50 cents more a pack would mean 3 million more nonsmokers, 200,000 lives saved by 2085
WEDNESDAY, Nov. 28, 2012 (HealthDay News) -- A 50-cent increase in the U.S. tax on cigarettes could have a big impact on public health, though the benefits for the national wallet are less clear, new estimates from the U.S. Congressional Budget Office show.
Reporting in the Nov. 29 issue of the New England Journal of Medicine, the Congressional Budget Office (CBO) estimated that such a steep hike in the federal cigarette tax could result in more than 3 million more nonsmokers by 2085 -- by either spurring people to quit or keeping would-be smokers from ever lighting up.
And that 3 million includes roughly 200,000 people who would have otherwise died before that year, according to the CBO, which does independent analyses of budget issues for Congress.
A number of studies have already shown correlations between tobacco prices and people's propensity to smoke: The more it costs, the less likely people are to start the unhealthy habit.
The CBO used that research to estimate how a federal tax hike of 50 cents per pack -- up from the current $1.01 -- could affect people's health and longevity.
"There's no question it would be effective, and this report makes that point," said Dr. Michael Siegel, a professor of community health sciences at Boston University School of Public Health who studies tobacco control policies.
Cigarette taxes "are, in fact, so effective that people will live longer," Siegel said.
Where the effects are more muddied is in the federal budget. In the short term, the CBO said, the drop in the number of smokers would mean lower health care costs. The federal government would pay out $730 million less between 2013 and 2021.
Longer out, though -- up to 2085, the last year studied -- federal spending would be higher than it otherwise would be: All those extra people living into old age would mean bigger outlays for Social Security and Medicare.
Still, in the end, there could be a small economic benefit, the CBO estimated. When the office factored in the revenues from the cigarette tax, there was a small projected reduction in the federal deficit -- on the order of 0.023 percent of the gross domestic product (GDP) in 2035.
To put that dip into perspective, the CBO estimates that the deficit will exceed 7 percent of GDP in 2035.
Of course, the CBO report added, "consequences for the federal budget are only one factor that lawmakers may consider when developing policies to promote health."
Siegel was more blunt. He said it would be "perverse" to worry about how extending more lives would affect the federal bottom line. "The idea that we should base health policy on this is completely inappropriate," he said.
Siegel didn't challenge the CBO's work, but was against the notion of policymakers using the figures to make a decision on cigarette tax hikes. Anything that helps more Americans live to a ripe old age will mean more spending on Social Security and other programs for seniors, he noted.
"If we go by that, it would argue against doing any health intervention that extends people's lives past age 65," Siegel said.

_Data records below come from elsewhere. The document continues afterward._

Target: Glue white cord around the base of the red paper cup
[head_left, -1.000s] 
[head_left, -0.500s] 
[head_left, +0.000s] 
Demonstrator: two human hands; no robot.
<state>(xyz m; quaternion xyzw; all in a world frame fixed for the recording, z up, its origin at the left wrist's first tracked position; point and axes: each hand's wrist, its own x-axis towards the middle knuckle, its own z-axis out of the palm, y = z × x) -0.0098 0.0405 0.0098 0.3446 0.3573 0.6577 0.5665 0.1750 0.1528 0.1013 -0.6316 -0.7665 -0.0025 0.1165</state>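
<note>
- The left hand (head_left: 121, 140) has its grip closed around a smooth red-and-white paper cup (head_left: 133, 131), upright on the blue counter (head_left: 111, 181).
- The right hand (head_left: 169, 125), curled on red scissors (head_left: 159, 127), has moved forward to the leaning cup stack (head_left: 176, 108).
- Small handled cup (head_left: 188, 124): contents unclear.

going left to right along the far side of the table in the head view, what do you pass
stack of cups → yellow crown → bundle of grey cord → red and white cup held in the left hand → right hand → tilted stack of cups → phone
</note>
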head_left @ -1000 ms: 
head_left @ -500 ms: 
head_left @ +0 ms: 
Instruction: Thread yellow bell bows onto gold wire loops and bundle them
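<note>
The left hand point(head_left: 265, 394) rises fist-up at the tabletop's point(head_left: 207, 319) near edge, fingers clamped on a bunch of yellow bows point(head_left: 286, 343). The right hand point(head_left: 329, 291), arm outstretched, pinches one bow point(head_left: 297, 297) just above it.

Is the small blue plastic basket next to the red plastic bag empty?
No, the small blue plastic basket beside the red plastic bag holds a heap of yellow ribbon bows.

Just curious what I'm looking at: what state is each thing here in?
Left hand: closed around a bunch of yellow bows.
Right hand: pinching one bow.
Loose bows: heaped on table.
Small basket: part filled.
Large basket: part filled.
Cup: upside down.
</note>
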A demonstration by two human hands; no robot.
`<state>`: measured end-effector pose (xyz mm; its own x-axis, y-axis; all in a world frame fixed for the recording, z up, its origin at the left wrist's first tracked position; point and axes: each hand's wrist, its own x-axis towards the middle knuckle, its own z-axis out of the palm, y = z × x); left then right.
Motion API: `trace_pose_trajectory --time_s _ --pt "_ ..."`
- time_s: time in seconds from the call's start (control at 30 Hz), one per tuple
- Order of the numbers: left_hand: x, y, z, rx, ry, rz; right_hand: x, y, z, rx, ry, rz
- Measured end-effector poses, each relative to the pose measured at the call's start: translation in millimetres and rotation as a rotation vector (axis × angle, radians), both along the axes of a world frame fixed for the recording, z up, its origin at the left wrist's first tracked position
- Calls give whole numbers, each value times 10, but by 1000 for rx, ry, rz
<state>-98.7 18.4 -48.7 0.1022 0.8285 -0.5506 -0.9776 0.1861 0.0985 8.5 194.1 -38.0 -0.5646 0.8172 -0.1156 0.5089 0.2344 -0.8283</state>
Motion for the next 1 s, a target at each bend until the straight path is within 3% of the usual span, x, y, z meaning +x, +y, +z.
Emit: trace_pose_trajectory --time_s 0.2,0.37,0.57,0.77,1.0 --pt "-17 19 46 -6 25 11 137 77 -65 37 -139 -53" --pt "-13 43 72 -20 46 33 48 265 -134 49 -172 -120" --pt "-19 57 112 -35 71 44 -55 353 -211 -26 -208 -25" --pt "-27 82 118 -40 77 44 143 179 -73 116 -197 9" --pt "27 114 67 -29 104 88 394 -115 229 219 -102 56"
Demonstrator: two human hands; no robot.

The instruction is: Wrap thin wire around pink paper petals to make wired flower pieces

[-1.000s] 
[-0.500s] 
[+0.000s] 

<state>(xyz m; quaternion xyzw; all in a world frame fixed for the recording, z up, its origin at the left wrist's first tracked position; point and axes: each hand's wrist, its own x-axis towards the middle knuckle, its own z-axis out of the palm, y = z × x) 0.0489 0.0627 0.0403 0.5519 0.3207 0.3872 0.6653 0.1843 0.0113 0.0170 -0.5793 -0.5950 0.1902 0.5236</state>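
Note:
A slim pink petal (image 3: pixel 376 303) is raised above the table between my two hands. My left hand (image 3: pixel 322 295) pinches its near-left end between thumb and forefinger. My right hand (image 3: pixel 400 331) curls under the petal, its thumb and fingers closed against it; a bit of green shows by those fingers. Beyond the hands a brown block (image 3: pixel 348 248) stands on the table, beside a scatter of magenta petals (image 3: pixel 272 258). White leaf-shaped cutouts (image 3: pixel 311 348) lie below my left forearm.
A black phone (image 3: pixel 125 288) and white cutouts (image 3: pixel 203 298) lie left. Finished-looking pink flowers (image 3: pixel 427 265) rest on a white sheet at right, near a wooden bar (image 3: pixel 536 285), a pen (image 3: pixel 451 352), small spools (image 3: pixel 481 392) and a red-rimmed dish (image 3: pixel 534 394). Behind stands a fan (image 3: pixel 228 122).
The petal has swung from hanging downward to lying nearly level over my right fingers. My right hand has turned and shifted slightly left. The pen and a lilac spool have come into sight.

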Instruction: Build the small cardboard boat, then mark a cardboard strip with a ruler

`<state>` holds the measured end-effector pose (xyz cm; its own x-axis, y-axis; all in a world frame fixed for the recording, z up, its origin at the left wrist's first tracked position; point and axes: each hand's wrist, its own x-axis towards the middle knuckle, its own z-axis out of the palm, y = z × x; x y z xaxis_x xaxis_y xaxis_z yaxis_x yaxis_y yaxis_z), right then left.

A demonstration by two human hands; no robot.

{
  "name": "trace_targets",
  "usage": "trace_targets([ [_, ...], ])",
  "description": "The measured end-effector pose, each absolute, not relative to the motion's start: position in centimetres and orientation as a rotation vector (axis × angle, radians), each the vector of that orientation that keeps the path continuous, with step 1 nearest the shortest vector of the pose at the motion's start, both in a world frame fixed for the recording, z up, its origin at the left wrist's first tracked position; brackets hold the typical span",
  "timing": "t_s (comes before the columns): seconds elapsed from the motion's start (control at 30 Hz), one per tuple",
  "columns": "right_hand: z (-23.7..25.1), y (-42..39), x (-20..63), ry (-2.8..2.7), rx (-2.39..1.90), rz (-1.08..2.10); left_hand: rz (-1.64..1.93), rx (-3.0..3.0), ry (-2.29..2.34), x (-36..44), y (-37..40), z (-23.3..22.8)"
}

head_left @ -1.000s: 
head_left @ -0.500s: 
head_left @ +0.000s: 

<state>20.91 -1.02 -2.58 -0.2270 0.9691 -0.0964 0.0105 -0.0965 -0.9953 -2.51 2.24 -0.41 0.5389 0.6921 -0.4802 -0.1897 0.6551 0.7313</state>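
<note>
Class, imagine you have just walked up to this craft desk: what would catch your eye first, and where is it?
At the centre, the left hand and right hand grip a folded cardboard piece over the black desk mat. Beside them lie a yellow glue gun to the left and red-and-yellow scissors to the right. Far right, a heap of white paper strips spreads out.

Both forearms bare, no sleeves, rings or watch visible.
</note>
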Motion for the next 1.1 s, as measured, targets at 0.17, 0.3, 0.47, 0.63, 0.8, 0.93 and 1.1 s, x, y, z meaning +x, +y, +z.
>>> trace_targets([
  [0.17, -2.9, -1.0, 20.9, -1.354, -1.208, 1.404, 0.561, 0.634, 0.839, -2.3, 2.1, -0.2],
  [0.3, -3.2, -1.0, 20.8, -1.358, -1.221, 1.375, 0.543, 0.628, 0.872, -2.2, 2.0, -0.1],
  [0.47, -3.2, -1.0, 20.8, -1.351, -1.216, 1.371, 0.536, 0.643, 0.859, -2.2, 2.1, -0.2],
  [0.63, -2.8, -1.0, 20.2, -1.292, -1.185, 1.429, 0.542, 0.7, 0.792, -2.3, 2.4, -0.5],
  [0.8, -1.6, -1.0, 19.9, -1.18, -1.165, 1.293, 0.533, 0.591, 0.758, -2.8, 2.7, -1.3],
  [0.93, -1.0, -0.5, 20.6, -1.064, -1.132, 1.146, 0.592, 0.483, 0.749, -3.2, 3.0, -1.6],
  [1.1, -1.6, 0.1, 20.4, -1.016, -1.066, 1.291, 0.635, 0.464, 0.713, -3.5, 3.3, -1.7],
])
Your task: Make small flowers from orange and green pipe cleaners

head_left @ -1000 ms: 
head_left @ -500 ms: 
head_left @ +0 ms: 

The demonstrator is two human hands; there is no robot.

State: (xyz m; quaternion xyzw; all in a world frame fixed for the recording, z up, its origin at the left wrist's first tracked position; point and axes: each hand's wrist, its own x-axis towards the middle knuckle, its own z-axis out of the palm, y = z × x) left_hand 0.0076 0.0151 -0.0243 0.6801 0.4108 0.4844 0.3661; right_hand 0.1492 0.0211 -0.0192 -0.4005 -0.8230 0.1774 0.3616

Right now, the U.S. government spends about $1 trillion a year on health care, according to the CBO. If there were a 50 cent increase in the cigarette tax starting next year, federal spending would dip in the first decade, mostly through lower costs to Medicaid (the health insurance program for the poor) and Medicare, the CBO reported.
The government would also take in more than $40 billion in revenue through 2021, from the cigarette tax itself and from healthier people who were staying in the workforce longer, they noted.
To Siegel, the real issue is what to do with any money generated from a hike in the cigarette tax.
"I've argued for a long time that those revenues should go to anti-smoking campaigns and treating smoking-related diseases," Siegel said.
But the most recent hike in the federal tobacco tax went toward expanding the State Children's Health Insurance Program (SCHIP). Siegel called that "inappropriate," saying the program's solvency should not depend on Americans' continued smoking addiction.
All U.S. states also have their own cigarette tax, and that money goes to any number of projects, from building roads to funding education.